The heterogeneous crosstalk between tumor cells and other cells in their microenvironment means a notable difference in clinical outcomes of head and neck squamous cell carcinoma (HNSCC). CD8+ T cells and macrophages are effector factors of the immune system, which have direct killing and phagocytosis effects on tumor cells. How the evolution of their role in the tumor microenvironment influences patients clinically remains a mystery. This study aims to investigate the complex communication networks in the HNSCC tumor immune microenvironment, elucidate the interactions between immune cells and tumors, and establish prognostic risk model.
20 HNSCC samples single-cell rna sequencing (scRNA-seq) data and bulk rna-seq data were derived from public databases. The “cellchat” R package was used to identify cell-to-cell communication networks and prognostic related genes, and then cell-cell communication (ccc) molecular subtypes were constructed by unsupervised clustering. Kaplan-Meier(K-M) survival analysis, clinical characteristics analysis, immune microenvironment analysis, immune cell infiltration analysis and CD8+T cell differentiation correlation analysis were performed. Finally, the ccc gene signature including APP, ALCAM, IL6, IL10 and CD6 was constructed based on univariate Cox analysis and multivariate Cox regression. Kaplan-Meier analysis and time-dependent receiver operating characteristic (ROC) analysis were used to evaluate the model in the train group and the validation group, respectively.
With CD8+T cells from naive to exhaustion state, significantly decreased expression of protective factor (CD6 gene) is associated with poorer prognosis in patients with HNSCC. The role of macrophages in the tumor microenvironment has been identified as tumor-associated macrophage (TAM), which can promote tumor proliferation and help tumor cells provide more nutrients and channels to facilitate tumor cell invasion and metastasis. In addition, based on the strength of all ccc in the tumor microenvironment, we identified five prognostic ccc gene signatures (cccgs), which were identified as independent prognostic factors by univariate and multivariate analysis. The predictive power of cccgs was well demonstrated in different clinical groups in train and test cohorts.
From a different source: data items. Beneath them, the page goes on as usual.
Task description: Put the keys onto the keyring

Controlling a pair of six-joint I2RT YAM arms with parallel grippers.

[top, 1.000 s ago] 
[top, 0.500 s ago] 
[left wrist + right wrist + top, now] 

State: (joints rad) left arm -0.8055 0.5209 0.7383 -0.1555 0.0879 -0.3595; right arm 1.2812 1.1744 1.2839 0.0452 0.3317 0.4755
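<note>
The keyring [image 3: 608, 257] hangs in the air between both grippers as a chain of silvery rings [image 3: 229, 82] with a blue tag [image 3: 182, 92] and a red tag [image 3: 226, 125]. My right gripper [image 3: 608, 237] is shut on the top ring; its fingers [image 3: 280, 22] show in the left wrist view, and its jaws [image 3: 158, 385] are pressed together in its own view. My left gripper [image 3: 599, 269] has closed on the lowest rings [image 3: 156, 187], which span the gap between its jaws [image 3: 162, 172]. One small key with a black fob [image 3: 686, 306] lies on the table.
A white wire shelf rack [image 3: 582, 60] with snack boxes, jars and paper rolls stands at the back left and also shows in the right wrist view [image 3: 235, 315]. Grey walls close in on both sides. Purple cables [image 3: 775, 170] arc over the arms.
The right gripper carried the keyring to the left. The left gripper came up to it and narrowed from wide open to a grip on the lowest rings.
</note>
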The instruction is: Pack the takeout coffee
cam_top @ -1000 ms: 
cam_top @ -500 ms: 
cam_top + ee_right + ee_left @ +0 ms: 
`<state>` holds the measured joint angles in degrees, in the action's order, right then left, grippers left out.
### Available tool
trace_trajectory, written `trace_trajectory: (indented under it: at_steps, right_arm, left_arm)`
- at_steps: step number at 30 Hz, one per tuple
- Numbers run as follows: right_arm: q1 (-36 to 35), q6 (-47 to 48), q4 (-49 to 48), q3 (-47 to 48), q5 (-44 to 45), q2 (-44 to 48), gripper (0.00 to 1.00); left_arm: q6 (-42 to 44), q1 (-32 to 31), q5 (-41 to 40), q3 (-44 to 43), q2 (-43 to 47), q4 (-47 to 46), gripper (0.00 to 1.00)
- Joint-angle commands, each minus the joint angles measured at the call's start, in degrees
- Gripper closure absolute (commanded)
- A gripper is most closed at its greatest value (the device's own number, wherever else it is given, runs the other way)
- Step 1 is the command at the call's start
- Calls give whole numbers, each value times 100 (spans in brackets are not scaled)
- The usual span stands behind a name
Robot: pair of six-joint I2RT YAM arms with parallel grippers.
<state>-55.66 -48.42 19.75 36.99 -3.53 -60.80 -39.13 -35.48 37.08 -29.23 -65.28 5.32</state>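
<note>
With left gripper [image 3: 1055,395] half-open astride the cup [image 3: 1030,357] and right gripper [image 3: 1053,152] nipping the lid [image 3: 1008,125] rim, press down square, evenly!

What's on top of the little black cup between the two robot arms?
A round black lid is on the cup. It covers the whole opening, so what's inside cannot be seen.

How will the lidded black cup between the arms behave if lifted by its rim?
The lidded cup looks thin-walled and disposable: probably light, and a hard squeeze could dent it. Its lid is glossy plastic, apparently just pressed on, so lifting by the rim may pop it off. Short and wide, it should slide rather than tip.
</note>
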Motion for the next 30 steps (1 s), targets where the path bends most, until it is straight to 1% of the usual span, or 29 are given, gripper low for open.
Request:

Our study highlights the propensity for crosstalk between tumors and other cells and developed a novel signature on the basis of a strong association gene for cell communication that has a powerful ability to predict prognosis and immunotherapy response in patients with HNSCC. This may provide some guidance for developing diagnostic biomarkers for risk stratification and therapeutic targets for new therapeutic strategies.